*TASK OBJECTIVE*. The answer must be only the lines below from the one holding "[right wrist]" down to the one holding "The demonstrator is", ends included, printed exactly; please omit all pictures.

***** PROVIDED INFORMATION *****

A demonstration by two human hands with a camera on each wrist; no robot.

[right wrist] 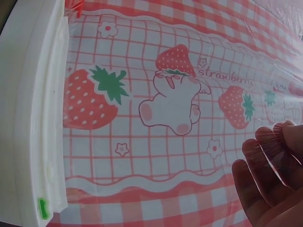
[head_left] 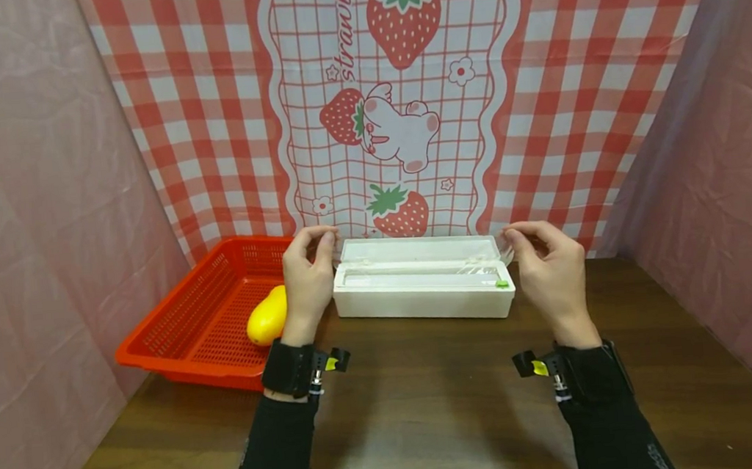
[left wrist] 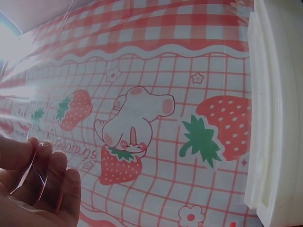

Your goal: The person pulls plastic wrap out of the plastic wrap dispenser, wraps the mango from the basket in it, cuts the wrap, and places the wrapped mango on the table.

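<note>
A long white cling film dispenser [head_left: 421, 303] stands on the table with its clear-topped lid [head_left: 420, 247] raised. A small green cutter slider [head_left: 502, 283] sits at its right end. Transparent cling film [right wrist: 279, 168] stretches out from the box between both hands; its edges are hard to see. At the box's left end, my left hand [head_left: 309, 284] pinches one corner of the film between thumb and fingers. Past the right end, my right hand [head_left: 551, 272] pinches the other corner. Both wrist views show the patterned cloth through the film.
To the left is a red plastic basket [head_left: 160, 354] with slotted walls. A yellow mango-shaped fruit [head_left: 266, 318] lies in it, partly hidden by my left hand. Behind the box hangs a checked strawberry cloth [head_left: 388, 138]. Pink cloth [head_left: 34, 180] hangs along the sides of the brown table [head_left: 429, 407].
</note>
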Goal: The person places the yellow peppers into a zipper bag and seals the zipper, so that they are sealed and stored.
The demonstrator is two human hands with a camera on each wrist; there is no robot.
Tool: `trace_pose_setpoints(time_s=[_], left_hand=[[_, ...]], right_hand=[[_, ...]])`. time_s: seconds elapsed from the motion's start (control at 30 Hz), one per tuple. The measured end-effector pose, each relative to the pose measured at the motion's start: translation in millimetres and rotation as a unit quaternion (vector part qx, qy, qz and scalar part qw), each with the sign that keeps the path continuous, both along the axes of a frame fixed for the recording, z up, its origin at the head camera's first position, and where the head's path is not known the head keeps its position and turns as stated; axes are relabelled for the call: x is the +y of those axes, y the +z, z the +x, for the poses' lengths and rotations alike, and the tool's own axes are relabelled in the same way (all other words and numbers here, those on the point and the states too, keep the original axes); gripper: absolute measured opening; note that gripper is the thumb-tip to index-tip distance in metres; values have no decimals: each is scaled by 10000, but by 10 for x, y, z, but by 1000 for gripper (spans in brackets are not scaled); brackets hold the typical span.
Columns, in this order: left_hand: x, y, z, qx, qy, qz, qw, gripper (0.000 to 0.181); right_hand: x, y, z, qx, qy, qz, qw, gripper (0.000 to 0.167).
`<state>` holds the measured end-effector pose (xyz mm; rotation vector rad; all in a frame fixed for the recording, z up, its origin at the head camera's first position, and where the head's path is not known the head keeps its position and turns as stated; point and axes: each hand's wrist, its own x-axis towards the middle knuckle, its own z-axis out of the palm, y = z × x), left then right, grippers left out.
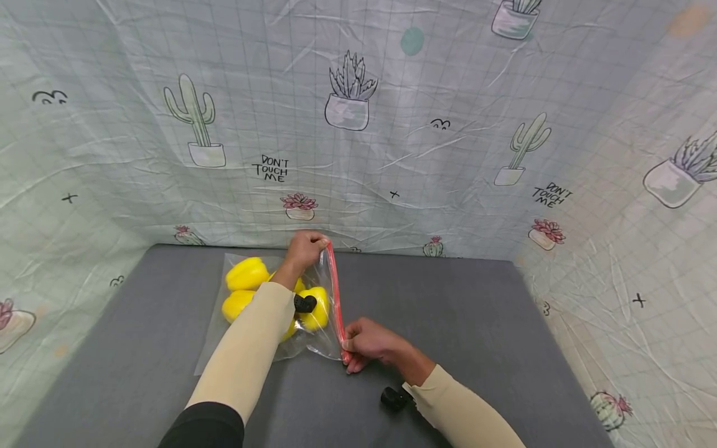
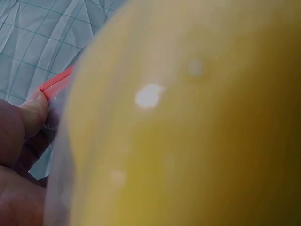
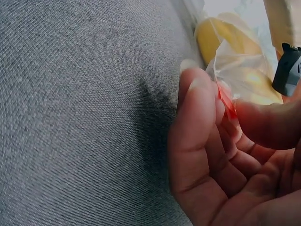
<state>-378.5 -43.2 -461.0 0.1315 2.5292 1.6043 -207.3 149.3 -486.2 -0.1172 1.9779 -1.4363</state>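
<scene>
A clear zip bag (image 1: 269, 353) with a red zip strip (image 1: 336, 292) lies on the grey table, the strip facing right. Several yellow bell peppers (image 1: 246, 274) are inside it. At the strip's far end my left hand (image 1: 305, 250) pinches the corner between thumb and fingers. My right hand (image 1: 370, 341) pinches the near end of the strip. In the right wrist view, the red strip (image 3: 226, 100) sits between the thumb and the curled fingers. A yellow pepper (image 2: 188, 132) in the bag fills most of the left wrist view, blurred and close.
The grey table surface (image 1: 448, 311) extends to the right of the bag. A pale curtain (image 1: 392, 162) printed with cacti hangs behind the table and along both sides. Black wrist cameras (image 1: 394, 399) are strapped to both forearms.
</scene>
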Motion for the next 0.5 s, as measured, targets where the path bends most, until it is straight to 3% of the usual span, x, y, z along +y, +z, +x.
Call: trace_pose_setpoints(time_s=[0.33, 0.5], left_hand=[[18, -21, -25, -194, -169, 380, 9989, 33], [28, -28, -30, -230, -403, 322, 9984, 32]], right_hand=[[19, -57, -24, -466, 276, -263, 9982, 20], [9, -72, -53, -497, 561, -185, 9970, 22]])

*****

*WRITTEN REPLY*.
[right wrist] 
[head_left] 
[left wrist] 

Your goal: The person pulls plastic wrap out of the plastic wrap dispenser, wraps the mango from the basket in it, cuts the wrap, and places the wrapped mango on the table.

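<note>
A long white cling film dispenser [head_left: 421, 303] stands on the table with its clear-topped lid [head_left: 420, 247] raised. A small green cutter slider [head_left: 502, 283] sits at its right end. Transparent cling film [right wrist: 279, 168] stretches out from the box between both hands; its edges are hard to see. At the box's left end, my left hand [head_left: 309, 284] pinches one corner of the film between thumb and fingers. Past the right end, my right hand [head_left: 551, 272] pinches the other corner. Both wrist views show the patterned cloth through the film.
To the left is a red plastic basket [head_left: 160, 354] with slotted walls. A yellow mango-shaped fruit [head_left: 266, 318] lies in it, partly hidden by my left hand. Behind the box hangs a checked strawberry cloth [head_left: 388, 138]. Pink cloth [head_left: 34, 180] hangs along the sides of the brown table [head_left: 429, 407].
</note>
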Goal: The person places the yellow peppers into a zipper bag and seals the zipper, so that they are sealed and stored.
The demonstrator is two human hands with a camera on each wrist; there is no robot.

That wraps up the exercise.